Devaraj et al.11 showed that blending diethyl ether increases the cetane number of the plastic blend to greater than that of diesel and WPO not only and decreases smoke emissions. According to Ananthakumar et al.12, they tested the performance of a diesel engine using fuel blends of WPO and diethyl ether. The results showed that WPO blends had a lower BTE than diesel and that specific fuel consumption (SFC) had a significantly lower BTE than diesel in all cases. On the other hand, Hydrocarbon (HC) and smoke emissions were similar to diesel. Vijayabalan and Kaimal13 examined the diesel engine characteristics, operating on Diethyl Ether (DEE) at a 5–15 percent concentration by volume in WPO. Increases in the DEE of the blends resulted in increased BTE and less fuel consumption. While Carbon monoxide (CO) emissions decreased, unburned hydrocarbon emissions decreased.
Sukjit et al.14 conducted experimental research on a diesel engine utilizing plastic oil-caster oil as a fuel in combination with butanol and DEE as additives. When blends of plastic oil, castor oil, and DEE are utilized as fuel, engine emissions are reduced. Ravi and Karthikeyan15 suggested that propanol blend with plastic oil was preferable in terms of performance and emission compared to diesel, and in that emissions, norms are reduced. Das et al.16 have examined WPO and ethanol for improved performance and lower emissions, and the Taguchi method has been used to optimize the performance and emissions. According to the findings of this research, greater compression ratios and higher loads result in the greatest possible BTE and the lowest possible emissions for 20% ethanol and 20% WPO mixed diesel. An in-depth and comprehensive investigation reveals that waste plastic fuel can be used as a single fuel or combined with base diesel or oxygenated fuel as a binary blend, with or without present engine modifications. It has been observed that several attempts are made to use oxygenated additives. It was discovered that the addition of alcohols to ternary fuel blends avoided the greater kinematic viscosity and density of diesel found in quaternary blends, as well as improved base fuel properties with a significant reduction in emissions17.

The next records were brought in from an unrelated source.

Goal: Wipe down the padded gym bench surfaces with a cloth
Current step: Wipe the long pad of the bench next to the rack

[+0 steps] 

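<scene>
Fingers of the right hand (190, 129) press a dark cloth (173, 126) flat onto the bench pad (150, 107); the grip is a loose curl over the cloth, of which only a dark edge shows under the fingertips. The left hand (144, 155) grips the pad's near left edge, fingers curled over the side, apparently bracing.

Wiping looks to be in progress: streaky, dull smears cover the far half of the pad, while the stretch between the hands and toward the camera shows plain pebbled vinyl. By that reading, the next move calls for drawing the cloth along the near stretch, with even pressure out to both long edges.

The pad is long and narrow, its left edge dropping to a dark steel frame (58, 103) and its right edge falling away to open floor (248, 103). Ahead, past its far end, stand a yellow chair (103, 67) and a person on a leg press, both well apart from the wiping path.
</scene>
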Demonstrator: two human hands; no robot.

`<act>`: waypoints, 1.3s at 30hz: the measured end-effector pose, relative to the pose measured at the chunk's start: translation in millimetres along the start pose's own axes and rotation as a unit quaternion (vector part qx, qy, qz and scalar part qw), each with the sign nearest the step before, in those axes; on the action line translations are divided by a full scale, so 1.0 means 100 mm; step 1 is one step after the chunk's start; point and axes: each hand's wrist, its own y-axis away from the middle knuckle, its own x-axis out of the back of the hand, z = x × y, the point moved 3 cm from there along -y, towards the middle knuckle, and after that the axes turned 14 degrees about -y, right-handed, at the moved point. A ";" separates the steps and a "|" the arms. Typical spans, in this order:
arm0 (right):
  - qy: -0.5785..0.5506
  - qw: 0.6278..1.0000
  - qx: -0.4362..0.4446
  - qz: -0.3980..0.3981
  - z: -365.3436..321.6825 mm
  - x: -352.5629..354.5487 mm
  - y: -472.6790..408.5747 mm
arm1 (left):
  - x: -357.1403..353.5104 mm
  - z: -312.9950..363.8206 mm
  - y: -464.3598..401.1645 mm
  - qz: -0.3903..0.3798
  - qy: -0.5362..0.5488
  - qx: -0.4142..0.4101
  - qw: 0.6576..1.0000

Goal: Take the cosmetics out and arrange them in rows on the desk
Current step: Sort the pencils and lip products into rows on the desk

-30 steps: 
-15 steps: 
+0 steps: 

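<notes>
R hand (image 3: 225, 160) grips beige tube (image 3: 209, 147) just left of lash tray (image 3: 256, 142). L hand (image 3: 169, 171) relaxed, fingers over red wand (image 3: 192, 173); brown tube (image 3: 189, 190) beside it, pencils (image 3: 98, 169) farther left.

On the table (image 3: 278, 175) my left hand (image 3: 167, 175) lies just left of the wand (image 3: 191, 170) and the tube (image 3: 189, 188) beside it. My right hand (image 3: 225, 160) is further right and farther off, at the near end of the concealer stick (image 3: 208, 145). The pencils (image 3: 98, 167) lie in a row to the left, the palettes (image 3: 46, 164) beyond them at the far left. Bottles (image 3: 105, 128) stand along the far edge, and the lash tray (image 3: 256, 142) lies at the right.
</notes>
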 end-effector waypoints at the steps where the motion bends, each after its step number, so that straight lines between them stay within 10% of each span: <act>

This study focuses on energy recovery from waste used plastics as the transportation fuel source via circular economy approach. This investigation is to determine the emission and performance characteristics of waste plastic fuel made from the pyrolysis of HDPE in a single-cylinder diesel engine. The combination of alcohol and ethyl oxygenated additives with plastic fuel recovered from waste plastics was not attempted in diesel engine applications. In this investigation, a combination of 10% ethanol and 10% ethoxy ethyl acetate additives were blended with different ratios of waste plastic fuel as a quaternary fuel to achieve better performance in the diesel engine. Hence, this research assesses the emission characteristics and performance of a single-cylinder diesel engine that has been fuelled with waste plastic fuel and oxygenated additives. The results of WPF are evaluated for the sustainability of the environment to meet the circular economy.
Materials and methods
In the pyrolysis process, waste plastics are converted into alternative energy as fuel for diesel engines. Waste plastic fuel has a wide range of chemical characteristics that vary depending on the grade of plastics utilized and the pyrolysis technique employed. The low calorific value and high viscosity of the waste plastic fuel are the two most significant drawbacks of utilizing plastic fuel as a diesel engine. HDPE is known for its structure as a linear long-chain polymer with a considerable degree of crystallinity and little branching that ends up with high endurance characteristics. According to forecasts, global demand for HDPE will reach roughly 95 billion tonnes by 2025, making it one of the most significant contributors to plastic pollution. HDPE offers good resistance to alkalis, dilute acids, and greases. Because of its exceptional strength, it is widely used to produce milk containers, lubricating oil containers, shampoo bottles, detergent bottles, recycling bins, and grocery bags, among other things. HDPE wastes have a high potential for use as a feedstock for pyrolysis and can be recycled many times4. Ning Liu et al.25,26 recovered energy from the waste polymers and used it to solar energy applications. It is not only environmentally friendly, but it also offers a green way of creating porous carbons for a wide range of applications by converting low-cost waste polymers into high-value-added energy utilization.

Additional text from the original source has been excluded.